Exactly as written, reproduce all of the entries.

Dataset records
★ ★ ★ ★ ★

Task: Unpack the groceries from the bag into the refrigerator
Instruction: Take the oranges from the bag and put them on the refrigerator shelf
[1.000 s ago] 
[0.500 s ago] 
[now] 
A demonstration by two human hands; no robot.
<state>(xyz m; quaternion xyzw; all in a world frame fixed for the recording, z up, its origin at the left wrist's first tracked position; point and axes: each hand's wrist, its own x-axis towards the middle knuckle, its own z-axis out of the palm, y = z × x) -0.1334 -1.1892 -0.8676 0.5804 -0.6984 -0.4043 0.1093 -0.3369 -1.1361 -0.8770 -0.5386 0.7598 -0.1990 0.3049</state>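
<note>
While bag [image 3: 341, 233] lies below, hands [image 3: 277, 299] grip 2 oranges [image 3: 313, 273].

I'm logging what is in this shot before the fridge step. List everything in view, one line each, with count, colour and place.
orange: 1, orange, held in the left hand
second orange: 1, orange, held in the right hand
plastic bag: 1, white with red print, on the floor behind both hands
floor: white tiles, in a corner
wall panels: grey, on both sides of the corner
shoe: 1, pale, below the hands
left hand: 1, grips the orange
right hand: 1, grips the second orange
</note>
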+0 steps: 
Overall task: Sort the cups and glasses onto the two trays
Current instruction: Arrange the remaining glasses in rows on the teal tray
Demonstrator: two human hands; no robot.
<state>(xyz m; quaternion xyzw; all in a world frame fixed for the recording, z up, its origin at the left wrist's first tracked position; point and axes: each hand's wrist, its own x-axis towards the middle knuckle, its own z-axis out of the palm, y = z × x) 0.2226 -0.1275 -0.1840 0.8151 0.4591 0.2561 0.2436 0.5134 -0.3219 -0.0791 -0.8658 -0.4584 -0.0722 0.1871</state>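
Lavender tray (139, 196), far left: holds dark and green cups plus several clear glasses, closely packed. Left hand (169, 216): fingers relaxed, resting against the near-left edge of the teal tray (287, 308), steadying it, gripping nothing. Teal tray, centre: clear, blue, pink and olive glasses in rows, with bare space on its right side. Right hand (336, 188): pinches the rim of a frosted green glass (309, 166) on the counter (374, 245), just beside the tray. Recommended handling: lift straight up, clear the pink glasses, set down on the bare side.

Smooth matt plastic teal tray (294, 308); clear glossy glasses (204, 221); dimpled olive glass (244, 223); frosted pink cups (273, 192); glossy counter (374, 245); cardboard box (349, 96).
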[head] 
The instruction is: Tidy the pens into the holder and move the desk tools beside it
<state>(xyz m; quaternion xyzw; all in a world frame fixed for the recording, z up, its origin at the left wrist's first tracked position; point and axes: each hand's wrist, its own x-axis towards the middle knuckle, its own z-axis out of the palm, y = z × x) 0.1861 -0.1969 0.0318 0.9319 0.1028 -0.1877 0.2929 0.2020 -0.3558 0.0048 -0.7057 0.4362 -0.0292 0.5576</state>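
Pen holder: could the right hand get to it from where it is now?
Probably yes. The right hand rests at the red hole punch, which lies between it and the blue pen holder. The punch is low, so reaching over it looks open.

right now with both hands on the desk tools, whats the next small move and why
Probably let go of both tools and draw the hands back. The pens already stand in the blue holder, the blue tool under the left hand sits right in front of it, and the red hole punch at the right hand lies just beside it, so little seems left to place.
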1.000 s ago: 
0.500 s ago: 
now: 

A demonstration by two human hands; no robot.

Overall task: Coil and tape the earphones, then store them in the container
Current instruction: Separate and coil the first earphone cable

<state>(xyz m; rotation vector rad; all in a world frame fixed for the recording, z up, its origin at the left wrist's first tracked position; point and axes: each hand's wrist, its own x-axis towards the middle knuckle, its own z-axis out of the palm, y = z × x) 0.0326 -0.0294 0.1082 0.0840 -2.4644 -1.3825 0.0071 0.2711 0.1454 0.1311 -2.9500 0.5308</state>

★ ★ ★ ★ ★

Task result →
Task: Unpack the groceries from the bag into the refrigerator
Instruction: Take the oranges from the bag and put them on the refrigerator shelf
[1.000 s ago] 
[0.500 s ago] 
[now] 
A demonstration by two human hands; no robot.
<state>(xyz m; quaternion xyzw; all in a world frame fixed for the recording, z up, its origin at the left wrist's first tracked position; point and axes: each hand's wrist, its own x-axis towards the middle knuckle, its own z-axis out of the palm, y = z × x) -0.1334 -1.1892 -0.8676 0.5804 -0.6984 -0.4043 0.1093 -0.3369 -1.1361 -0.8770 -0.5386 0.7598 -0.1990 0.3049</state>
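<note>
While bag [image 3: 341, 233] lies below, hands [image 3: 277, 299] grip 2 oranges [image 3: 313, 273].

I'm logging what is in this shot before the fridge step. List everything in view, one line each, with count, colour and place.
orange: 1, orange, held in the left hand
second orange: 1, orange, held in the right hand
plastic bag: 1, white with red print, on the floor behind both hands
floor: white tiles, in a corner
wall panels: grey, on both sides of the corner
shoe: 1, pale, below the hands
left hand: 1, grips the orange
right hand: 1, grips the second orange
</note>
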+0 steps: 
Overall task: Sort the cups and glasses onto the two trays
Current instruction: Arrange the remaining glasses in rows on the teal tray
Demonstrator: two human hands; no robot.
<state>(xyz m; quaternion xyzw; all in a world frame fixed for the recording, z up, its origin at the left wrist's first tracked position; point and axes: each hand's wrist, its own x-axis towards the middle knuckle, its own z-axis out of the palm, y = z × x) 0.2226 -0.1275 -0.1840 0.8151 0.4591 0.2561 0.2436 0.5134 -0.3219 -0.0791 -0.8658 -0.4584 -0.0722 0.1871</state>
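Lavender tray (139, 196), far left: holds dark and green cups plus several clear glasses, closely packed. Left hand (169, 216): fingers relaxed, resting against the near-left edge of the teal tray (287, 308), steadying it, gripping nothing. Teal tray, centre: clear, blue, pink and olive glasses in rows, with bare space on its right side. Right hand (336, 188): pinches the rim of a frosted green glass (309, 166) on the counter (374, 245), just beside the tray. Recommended handling: lift straight up, clear the pink glasses, set down on the bare side.

Smooth matt plastic teal tray (294, 308); clear glossy glasses (204, 221); dimpled olive glass (244, 223); frosted pink cups (273, 192); glossy counter (374, 245); cardboard box (349, 96).
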[head] 
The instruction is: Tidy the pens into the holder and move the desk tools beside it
<state>(xyz m; quaternion xyzw; all in a world frame fixed for the recording, z up, its origin at the left wrist's first tracked position; point and axes: each hand's wrist, its own x-axis towards the middle knuckle, its own z-axis out of the palm, y = z × x) 0.1861 -0.1969 0.0318 0.9319 0.1028 -0.1877 0.2929 0.2020 -0.3558 0.0048 -0.7057 0.4362 -0.0292 0.5576</state>
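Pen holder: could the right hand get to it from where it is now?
Probably yes. The right hand rests at the red hole punch, which lies between it and the blue pen holder. The punch is low, so reaching over it looks open.

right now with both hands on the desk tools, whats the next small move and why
Probably let go of both tools and draw the hands back. The pens already stand in the blue holder, the blue tool under the left hand sits right in front of it, and the red hole punch at the right hand lies just beside it, so little seems left to place.
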1.000 s ago: 
0.500 s ago: 
now: 

A demonstration by two human hands; no robot.

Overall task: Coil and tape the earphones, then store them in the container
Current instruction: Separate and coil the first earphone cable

<state>(xyz m; rotation vector rad; all in a world frame fixed for the recording, z up, its origin at the left wrist's first tracked position; point and axes: each hand's wrist, its own x-axis towards the middle knuckle, its own z-axis out of the palm, y = z × x) 0.0326 -0.0294 0.1082 0.0840 -2.4644 -1.3825 0.0071 0.2711 0.1454 0.1311 -2.9500 0.5308</state>

The work on this exercise has been completed.